● TASK TO COMPLETE: Your job with the data below is to output exactly the lines from the one holding "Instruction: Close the" down to the one holding "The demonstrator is", both included, and no others.

● INPUT DATA:
..............................

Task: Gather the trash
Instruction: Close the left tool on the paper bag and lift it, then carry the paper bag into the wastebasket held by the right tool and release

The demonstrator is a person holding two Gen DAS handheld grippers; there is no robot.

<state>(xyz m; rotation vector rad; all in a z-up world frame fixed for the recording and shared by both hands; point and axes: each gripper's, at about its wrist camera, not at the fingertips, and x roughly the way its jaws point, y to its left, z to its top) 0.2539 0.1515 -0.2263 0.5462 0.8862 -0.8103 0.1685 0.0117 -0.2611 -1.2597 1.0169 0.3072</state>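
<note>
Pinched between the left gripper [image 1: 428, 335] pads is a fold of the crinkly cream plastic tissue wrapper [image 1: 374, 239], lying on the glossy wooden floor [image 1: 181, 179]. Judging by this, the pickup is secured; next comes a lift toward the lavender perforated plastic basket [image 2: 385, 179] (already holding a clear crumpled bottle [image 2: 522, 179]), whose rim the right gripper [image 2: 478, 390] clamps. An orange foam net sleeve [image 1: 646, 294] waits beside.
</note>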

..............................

● THE ANSWER:
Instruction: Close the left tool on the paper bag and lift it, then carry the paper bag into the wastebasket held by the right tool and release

The demonstrator is a person holding two Gen DAS handheld grippers; there is no robot.

Nothing further is required for this answer.